Throughout December, long queues formed outside every early morning to buy what little fish Oceana Fisheries had. Often, the supply was gone within just a couple of hours.

Both Oceana Fisheries and the other main fish processor Sea Harvest also obtain fish, such as marlin, kingfish and dorado – all by catch from the European purse seiners.

David Bentley of Sea Harvest told Seychelles Nation that the uncertainty following the seizure of two fishermen by Somali pirates in late October and the rather bad sea conditions have resulted in a greatly reduced fish supply, which means there was not enough to supply residents and hotels.

He said the company did not export anything in December, while the company’s turnover for November and December 2011 was 40% lower than expected.

Like Oceana Fisheries, Sea Harvest also imported seafood, such as lobsters and shrimps -- in much demand during the festive season -- which was the mainstay of operations last December.

Sea Harvest outlet at the Orion Mall. Little fish available
 

Sea Harvest, which has an outlet in Orion Mall, does not own any long liners, but has supply agreements with two such vessels, as well as some other boats which steam out to the fishing shoals and pack their fish on ice during the week’s expedition.
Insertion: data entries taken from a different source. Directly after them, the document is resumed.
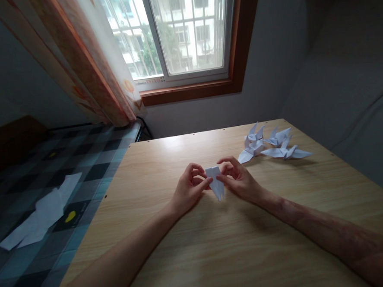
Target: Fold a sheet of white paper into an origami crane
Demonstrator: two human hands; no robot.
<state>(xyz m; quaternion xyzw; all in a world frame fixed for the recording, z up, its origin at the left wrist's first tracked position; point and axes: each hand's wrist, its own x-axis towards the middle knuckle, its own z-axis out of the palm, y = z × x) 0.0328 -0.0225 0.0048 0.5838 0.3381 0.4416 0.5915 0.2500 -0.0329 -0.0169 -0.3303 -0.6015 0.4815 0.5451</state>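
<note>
Pale wood-grain tabletop (198, 255) fills the view beneath both forearms, with a grey wall and a barred, wood-framed window (184, 31) far beyond them. Out to the left of the left hand (189, 189) lies a dark checked bedcover (34, 179), with an orange patterned curtain (85, 59) hanging above it and loose white paper sheets (40, 215) spread on it. Beyond the right hand (237, 179), a little apart from it, sits a cluster of white folded paper birds (269, 145). The two hands are close together, the fingertips of each pinched on a white folded paper piece (216, 183) held between them just over the table, its point downward. The crease would likely come out cleaner with both pinches holding the layers' edges matched and with pressure run from the middle outward.
</note>
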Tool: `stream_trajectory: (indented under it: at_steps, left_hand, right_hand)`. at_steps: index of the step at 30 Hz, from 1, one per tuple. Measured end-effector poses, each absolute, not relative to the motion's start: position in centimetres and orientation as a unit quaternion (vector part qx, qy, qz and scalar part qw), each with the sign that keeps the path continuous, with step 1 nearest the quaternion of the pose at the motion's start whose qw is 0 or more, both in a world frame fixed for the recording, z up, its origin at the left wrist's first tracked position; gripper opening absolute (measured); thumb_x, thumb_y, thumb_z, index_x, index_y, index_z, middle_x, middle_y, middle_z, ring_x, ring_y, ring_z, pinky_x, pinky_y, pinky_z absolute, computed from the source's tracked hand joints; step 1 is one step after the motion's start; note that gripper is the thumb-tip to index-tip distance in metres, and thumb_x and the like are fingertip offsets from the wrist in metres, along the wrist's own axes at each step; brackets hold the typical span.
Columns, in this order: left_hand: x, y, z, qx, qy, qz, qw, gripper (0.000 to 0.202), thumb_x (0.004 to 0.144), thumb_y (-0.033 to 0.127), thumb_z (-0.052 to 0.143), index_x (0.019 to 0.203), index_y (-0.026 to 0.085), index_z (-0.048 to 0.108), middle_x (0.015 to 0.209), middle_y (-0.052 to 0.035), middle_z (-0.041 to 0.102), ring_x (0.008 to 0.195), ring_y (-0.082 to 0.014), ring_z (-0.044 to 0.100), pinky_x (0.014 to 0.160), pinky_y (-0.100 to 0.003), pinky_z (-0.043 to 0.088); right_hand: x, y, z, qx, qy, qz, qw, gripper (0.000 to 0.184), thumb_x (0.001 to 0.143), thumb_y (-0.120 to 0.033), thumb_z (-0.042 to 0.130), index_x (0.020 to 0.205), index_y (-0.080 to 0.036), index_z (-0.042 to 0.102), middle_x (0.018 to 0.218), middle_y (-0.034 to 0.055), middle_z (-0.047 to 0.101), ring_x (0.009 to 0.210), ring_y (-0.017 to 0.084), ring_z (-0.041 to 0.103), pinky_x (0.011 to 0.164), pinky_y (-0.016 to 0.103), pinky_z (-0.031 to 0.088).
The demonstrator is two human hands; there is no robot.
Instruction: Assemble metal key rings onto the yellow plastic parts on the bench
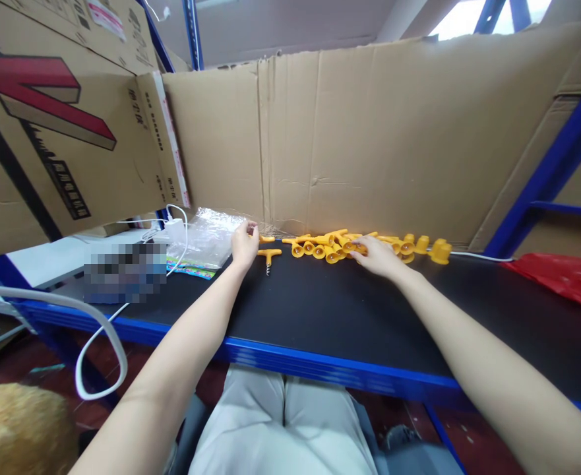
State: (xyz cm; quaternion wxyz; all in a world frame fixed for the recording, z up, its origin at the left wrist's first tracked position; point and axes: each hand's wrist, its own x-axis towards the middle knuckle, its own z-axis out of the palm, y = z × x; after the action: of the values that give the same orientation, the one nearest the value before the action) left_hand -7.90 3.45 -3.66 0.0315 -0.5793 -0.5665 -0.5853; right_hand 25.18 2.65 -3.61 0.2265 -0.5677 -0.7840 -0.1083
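Observation:
A pile of small orange plastic parts [330,247] lies along the back of the black shelf [320,310], against the cardboard wall. My right hand [376,256] rests on the pile's right part, fingers curled onto one orange piece. My left hand [244,243] is at the pile's left end, fingers closed round something small and orange. A single orange T-handled corkscrew [269,256] lies on the shelf just right of my left hand. More orange caps [433,249] sit further right.
A clear plastic bag [206,237] lies left of my left hand, with a white charger [174,229] and its white cable [97,330] trailing off the shelf. A red bag [562,276] lies at the right. Cardboard walls [369,145] close off the back; blue shelf edge [320,363] runs in front.

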Motion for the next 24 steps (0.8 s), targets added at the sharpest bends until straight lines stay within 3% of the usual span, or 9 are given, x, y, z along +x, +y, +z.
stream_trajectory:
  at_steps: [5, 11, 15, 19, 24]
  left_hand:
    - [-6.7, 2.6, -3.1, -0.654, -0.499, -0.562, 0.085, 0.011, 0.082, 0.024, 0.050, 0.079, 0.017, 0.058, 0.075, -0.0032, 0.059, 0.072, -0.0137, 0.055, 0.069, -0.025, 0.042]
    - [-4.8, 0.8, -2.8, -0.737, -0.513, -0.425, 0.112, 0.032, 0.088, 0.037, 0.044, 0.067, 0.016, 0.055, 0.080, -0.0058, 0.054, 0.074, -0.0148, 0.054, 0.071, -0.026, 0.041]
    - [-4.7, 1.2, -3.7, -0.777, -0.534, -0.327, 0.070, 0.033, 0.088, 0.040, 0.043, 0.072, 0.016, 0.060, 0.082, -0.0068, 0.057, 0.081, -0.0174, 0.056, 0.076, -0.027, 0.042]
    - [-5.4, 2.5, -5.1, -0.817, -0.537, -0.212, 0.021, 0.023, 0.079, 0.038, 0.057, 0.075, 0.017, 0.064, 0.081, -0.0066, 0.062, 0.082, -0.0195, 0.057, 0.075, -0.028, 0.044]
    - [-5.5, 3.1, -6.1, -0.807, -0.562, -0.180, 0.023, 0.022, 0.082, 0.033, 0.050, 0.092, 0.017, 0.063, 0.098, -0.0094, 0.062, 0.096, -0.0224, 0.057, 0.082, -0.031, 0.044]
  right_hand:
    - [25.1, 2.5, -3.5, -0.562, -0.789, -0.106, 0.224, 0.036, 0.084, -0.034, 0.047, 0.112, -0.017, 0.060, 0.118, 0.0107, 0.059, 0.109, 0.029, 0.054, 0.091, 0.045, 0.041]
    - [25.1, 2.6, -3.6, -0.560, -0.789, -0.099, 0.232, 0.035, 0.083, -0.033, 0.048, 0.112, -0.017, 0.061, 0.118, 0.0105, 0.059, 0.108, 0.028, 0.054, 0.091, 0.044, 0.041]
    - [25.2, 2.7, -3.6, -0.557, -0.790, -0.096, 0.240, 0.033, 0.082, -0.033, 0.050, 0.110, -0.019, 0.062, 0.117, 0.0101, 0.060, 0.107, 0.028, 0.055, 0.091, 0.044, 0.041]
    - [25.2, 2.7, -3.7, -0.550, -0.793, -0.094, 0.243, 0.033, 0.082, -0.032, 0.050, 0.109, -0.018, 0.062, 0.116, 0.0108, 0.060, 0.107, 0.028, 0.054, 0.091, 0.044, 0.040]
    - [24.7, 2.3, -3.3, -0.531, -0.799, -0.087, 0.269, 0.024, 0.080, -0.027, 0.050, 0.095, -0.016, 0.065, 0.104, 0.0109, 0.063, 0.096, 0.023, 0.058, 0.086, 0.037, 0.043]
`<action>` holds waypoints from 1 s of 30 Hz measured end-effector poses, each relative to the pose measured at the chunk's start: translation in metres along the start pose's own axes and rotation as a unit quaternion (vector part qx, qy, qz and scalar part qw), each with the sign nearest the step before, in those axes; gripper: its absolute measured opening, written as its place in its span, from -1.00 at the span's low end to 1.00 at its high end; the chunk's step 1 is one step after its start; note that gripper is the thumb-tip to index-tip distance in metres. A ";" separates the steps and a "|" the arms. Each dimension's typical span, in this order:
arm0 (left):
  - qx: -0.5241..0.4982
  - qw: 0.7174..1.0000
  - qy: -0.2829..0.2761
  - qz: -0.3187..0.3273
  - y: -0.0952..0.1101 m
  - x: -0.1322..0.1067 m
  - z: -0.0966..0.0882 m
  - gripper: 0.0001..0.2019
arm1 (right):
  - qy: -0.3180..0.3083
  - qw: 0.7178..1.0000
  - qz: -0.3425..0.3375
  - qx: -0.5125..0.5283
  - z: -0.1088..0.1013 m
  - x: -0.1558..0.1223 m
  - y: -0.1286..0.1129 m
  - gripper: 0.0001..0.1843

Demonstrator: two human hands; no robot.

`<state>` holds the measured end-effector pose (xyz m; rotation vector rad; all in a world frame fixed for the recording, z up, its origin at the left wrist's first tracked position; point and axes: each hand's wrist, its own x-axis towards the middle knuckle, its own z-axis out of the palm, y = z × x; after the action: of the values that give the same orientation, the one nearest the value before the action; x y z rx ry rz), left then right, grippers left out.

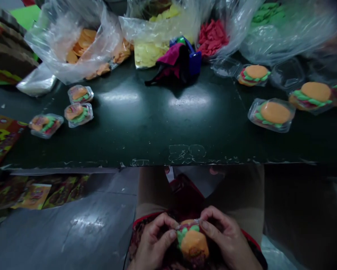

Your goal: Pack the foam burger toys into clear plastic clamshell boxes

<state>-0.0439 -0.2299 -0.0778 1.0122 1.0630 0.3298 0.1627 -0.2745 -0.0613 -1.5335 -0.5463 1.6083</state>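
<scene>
Above my lap, at the bottom of the head view, I hold a toy burger in a clear plastic case between both hands. Its orange bun and green lettuce layer face up, with a dark printed mark on the bun. My left hand pinches the case's left edge between thumb and fingers. The thumb and forefinger of my right hand grip its upper right edge. Some of the case's lower part lies in shadow.
On the dark green table sit several cased burgers at left and burgers in cases at right. Along the back lie plastic bags of orange pieces, yellow pieces, red pieces and green pieces, beside a pink-black cloth.
</scene>
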 end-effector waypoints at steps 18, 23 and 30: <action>0.166 0.975 -0.137 -0.055 0.063 0.031 0.007 -0.88 | -0.074 0.993 0.014 -0.086 0.002 0.008 -0.016 -0.72; 0.178 0.977 -0.101 -0.067 0.058 0.029 0.005 -0.84 | -0.128 0.989 0.022 -0.077 0.001 0.027 -0.014 -0.72; -0.030 0.994 -0.042 -0.096 0.046 0.039 -0.011 -0.68 | -0.117 0.990 -0.032 -0.079 0.006 0.042 -0.022 -0.75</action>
<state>-0.0238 -0.1737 -0.0637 0.8555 1.0581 0.1600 0.1664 -0.2274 -0.0679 -1.4315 -0.8606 1.7401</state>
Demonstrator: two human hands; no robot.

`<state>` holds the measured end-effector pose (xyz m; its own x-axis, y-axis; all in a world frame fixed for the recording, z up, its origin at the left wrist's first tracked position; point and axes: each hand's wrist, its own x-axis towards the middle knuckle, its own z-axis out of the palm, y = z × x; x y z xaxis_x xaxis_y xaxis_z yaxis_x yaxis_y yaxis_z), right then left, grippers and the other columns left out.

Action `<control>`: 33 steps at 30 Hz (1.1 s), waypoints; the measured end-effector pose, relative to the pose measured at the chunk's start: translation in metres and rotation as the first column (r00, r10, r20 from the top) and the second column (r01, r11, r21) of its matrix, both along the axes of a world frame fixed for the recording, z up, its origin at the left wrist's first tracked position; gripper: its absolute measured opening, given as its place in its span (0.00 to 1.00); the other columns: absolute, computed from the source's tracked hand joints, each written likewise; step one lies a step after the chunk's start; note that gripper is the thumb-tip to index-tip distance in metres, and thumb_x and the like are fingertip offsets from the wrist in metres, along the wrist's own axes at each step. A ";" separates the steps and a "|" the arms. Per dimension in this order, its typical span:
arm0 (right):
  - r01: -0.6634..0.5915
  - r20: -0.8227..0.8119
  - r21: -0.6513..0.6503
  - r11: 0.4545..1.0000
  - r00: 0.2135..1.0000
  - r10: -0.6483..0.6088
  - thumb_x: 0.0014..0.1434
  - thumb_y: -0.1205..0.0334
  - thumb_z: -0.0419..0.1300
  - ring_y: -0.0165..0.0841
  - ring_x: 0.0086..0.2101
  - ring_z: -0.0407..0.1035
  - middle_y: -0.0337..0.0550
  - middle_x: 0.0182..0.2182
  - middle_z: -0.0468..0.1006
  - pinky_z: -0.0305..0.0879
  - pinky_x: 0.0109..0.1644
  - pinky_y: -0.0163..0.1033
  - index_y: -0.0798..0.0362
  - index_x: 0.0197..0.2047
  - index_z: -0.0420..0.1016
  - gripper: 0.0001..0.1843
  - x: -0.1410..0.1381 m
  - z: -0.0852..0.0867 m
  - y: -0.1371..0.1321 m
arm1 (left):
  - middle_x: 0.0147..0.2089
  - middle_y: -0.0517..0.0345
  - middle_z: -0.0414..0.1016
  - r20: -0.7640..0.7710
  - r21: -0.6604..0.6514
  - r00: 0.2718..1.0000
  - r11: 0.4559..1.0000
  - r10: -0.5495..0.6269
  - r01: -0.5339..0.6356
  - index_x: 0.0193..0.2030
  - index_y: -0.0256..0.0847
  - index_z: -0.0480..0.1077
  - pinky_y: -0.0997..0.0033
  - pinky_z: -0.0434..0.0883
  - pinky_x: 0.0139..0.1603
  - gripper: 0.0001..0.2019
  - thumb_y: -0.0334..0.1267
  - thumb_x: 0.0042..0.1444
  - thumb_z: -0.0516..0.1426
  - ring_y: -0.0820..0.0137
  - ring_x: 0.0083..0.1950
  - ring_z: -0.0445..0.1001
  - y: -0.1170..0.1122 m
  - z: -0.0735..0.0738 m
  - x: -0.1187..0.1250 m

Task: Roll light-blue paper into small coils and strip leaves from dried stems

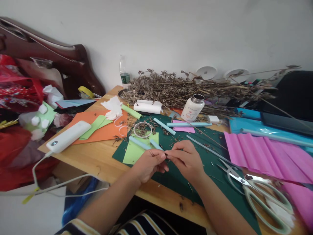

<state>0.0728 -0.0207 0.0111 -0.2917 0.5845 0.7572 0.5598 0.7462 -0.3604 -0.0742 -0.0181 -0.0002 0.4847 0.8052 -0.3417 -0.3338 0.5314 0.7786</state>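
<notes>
Over the near part of the green cutting mat, my left hand and my right hand meet fingertip to fingertip. Both pinch a small dark bit of dried plant, mostly covered by the fingers. Just beyond the left hand lie rolled light blue paper tubes on a light green paper sheet. A white ring rests behind them among dry crumbs. Farther back are more blue tubes and a pink paper piece.
Large scissors lie partly open at right, beside pink crepe paper. An uncapped white bottle stands before a heap of dried stems along the wall. At left are orange paper and a white corded device near the table edge.
</notes>
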 end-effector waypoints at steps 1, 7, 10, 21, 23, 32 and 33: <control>-0.026 -0.040 -0.044 0.999 0.999 0.024 0.49 0.69 0.56 0.29 0.29 0.62 0.41 0.26 0.69 0.61 0.32 0.37 0.52 0.31 0.72 0.06 0.000 -0.003 0.000 | 0.15 0.60 0.67 0.038 -0.028 0.999 1.000 -0.007 0.008 0.22 0.33 0.66 0.80 0.60 0.19 0.18 0.46 0.31 0.63 0.77 0.18 0.65 0.000 -0.002 0.001; -0.148 -0.007 -0.239 0.960 0.989 0.151 0.52 0.70 0.51 0.30 0.36 0.62 0.44 0.34 0.69 0.62 0.38 0.39 0.51 0.40 0.69 0.12 0.007 -0.012 0.002 | 0.17 0.62 0.66 0.187 -0.111 0.982 0.994 0.042 -0.021 0.22 0.33 0.65 0.81 0.61 0.20 0.14 0.39 0.32 0.64 0.81 0.18 0.62 0.003 -0.009 0.008; -0.136 0.041 -0.285 0.949 0.987 0.154 0.53 0.71 0.49 0.29 0.34 0.63 0.43 0.31 0.69 0.64 0.36 0.35 0.51 0.42 0.68 0.14 0.010 -0.013 0.003 | 0.19 0.61 0.67 0.116 -0.053 0.991 0.996 0.072 -0.066 0.21 0.33 0.64 0.80 0.60 0.19 0.11 0.36 0.35 0.62 0.81 0.18 0.62 0.005 -0.009 0.009; 0.324 0.109 -0.384 0.865 0.946 -0.306 0.52 0.59 0.52 0.30 0.23 0.68 0.39 0.21 0.74 0.64 0.27 0.35 0.52 0.33 0.70 0.09 0.033 -0.018 0.015 | 0.19 0.64 0.65 0.021 0.130 0.937 0.929 0.348 -0.348 0.20 0.35 0.65 0.81 0.57 0.22 0.06 0.34 0.42 0.57 0.82 0.19 0.60 0.007 -0.012 0.002; 0.368 0.172 -0.410 0.834 0.930 -0.326 0.53 0.57 0.51 0.31 0.24 0.67 0.41 0.25 0.74 0.65 0.28 0.37 0.52 0.38 0.69 0.12 0.039 -0.022 0.022 | 0.19 0.64 0.66 0.003 0.149 0.935 0.925 0.354 -0.350 0.20 0.35 0.65 0.81 0.57 0.22 0.06 0.35 0.42 0.57 0.82 0.19 0.60 0.007 -0.012 0.003; -0.057 0.194 -0.201 0.978 0.976 0.096 0.50 0.60 0.55 0.31 0.35 0.64 0.44 0.33 0.71 0.64 0.38 0.38 0.51 0.37 0.68 0.10 0.013 -0.011 0.001 | 0.15 0.65 0.63 -0.115 0.248 0.984 0.963 0.139 -0.106 0.17 0.34 0.64 0.80 0.56 0.22 0.09 0.35 0.38 0.60 0.81 0.19 0.59 0.003 -0.017 0.002; -0.087 0.166 -0.198 0.976 0.979 0.121 0.51 0.61 0.55 0.30 0.33 0.64 0.43 0.30 0.71 0.64 0.36 0.37 0.52 0.36 0.69 0.08 0.009 -0.010 -0.002 | 0.15 0.65 0.63 -0.099 0.239 0.990 0.968 0.105 -0.079 0.16 0.34 0.64 0.80 0.55 0.22 0.10 0.36 0.38 0.60 0.81 0.18 0.59 0.003 -0.017 0.001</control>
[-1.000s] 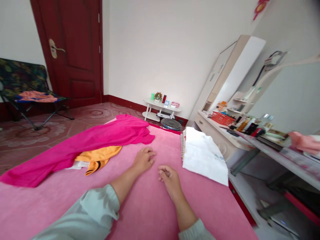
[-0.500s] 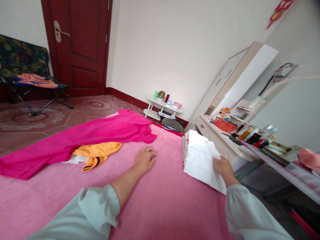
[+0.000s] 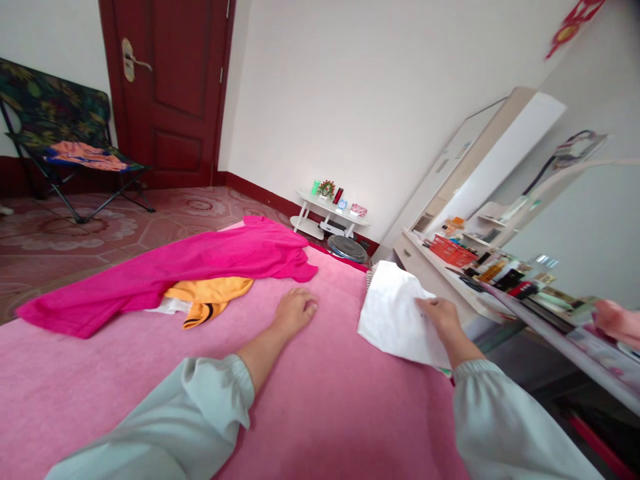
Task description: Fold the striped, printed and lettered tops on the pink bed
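White garment [image 3: 393, 310] has shifted left since the earlier frame, the right hand [image 3: 443, 320] going with it, fingers pinching its right edge; cloth lies left of them, long axis running near-right to far-left. Left hand [image 3: 296, 312] farther off across the pink bedspread [image 3: 320, 407], fingers loosely curled, grasping nothing; yellow garment [image 3: 217, 293] left of them, magenta garment [image 3: 200, 263] left and beyond.

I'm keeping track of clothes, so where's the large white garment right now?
In the head view, the white garment is on the right side of the pink cover, pinched at its right edge by the right hand, near the dresser.
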Action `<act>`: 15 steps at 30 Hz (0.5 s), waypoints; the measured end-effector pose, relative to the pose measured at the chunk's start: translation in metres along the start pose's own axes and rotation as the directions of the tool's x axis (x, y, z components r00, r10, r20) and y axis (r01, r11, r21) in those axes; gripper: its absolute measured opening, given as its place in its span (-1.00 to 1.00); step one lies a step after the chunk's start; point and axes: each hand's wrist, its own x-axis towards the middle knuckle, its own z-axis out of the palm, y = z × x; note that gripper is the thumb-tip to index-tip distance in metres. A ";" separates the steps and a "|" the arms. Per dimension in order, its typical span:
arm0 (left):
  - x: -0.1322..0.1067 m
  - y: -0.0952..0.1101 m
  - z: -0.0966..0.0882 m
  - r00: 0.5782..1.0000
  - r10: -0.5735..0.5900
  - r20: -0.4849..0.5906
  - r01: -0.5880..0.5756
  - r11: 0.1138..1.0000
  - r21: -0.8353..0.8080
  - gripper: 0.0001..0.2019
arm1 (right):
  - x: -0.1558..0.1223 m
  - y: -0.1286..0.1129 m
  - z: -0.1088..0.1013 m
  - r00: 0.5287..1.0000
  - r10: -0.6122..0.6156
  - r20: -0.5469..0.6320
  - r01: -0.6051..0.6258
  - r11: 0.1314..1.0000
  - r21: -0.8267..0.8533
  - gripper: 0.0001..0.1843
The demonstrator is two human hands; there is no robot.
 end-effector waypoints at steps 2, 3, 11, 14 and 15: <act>0.001 0.001 -0.003 0.996 -0.037 -0.081 0.025 0.990 -0.138 -0.76 | -0.024 -0.043 -0.007 0.995 -0.093 0.042 0.091 0.994 0.055 -0.76; 0.003 0.002 -0.008 0.987 -0.073 -0.142 0.040 0.974 -0.222 -0.73 | -0.042 -0.067 -0.012 0.978 -0.203 0.046 0.198 0.976 0.088 -0.78; 0.010 0.006 -0.083 0.966 -0.222 -0.130 0.110 0.814 -0.570 -0.48 | -0.225 -0.179 -0.019 0.556 -0.636 0.536 0.448 0.772 0.451 -0.96; 0.001 -0.007 -0.088 0.971 -0.222 0.089 0.238 0.933 -0.270 -0.54 | -0.236 -0.171 0.010 0.731 -0.536 0.422 0.332 0.820 0.467 -0.84; -0.001 -0.013 -0.087 0.962 -0.250 0.106 0.264 0.953 -0.150 -0.55 | -0.235 -0.166 0.020 0.787 -0.498 0.363 0.314 0.831 0.459 -0.79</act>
Piracy and the prevailing uncertainty could well affect employment prospects in the fisheries sector.

While Mr Weber has dismissed suggestions that Oceana Fisheries was contemplating closing down, he noted that the company has a workforce of 52, including the two long-lining skippers.

Sea Harvest has a 35-strong workforce and had advertised for 15 more workers, but the capture of two of its fishermen and the ensuing uncertainty prompted it to put recruitment on hold.

Commenting on electricity costs, Mr Bentley said: “While we do not expect the Public Utilities Corporation (PUC) to sell us electricity at below production costs, we certainly hope they will consider an off-peak tariff, and operate in an industry-friendly manner.”
Both operators are, however, still hopeful for the future.

“Piracy has meant that our demersal or bottom-line fishermen are suffering. The methodology of fishing has to change and we shall have to adapt to the circumstances,” said Mr Weber. “We shall now have to be on our toes to succeed,” he added.

Mr Bentley sees a good future for fishing in Seychelles and goes as far as forecasting a 20% annual growth once piracy “subsides”.

Many fishermen, however, are clearly not optimistic.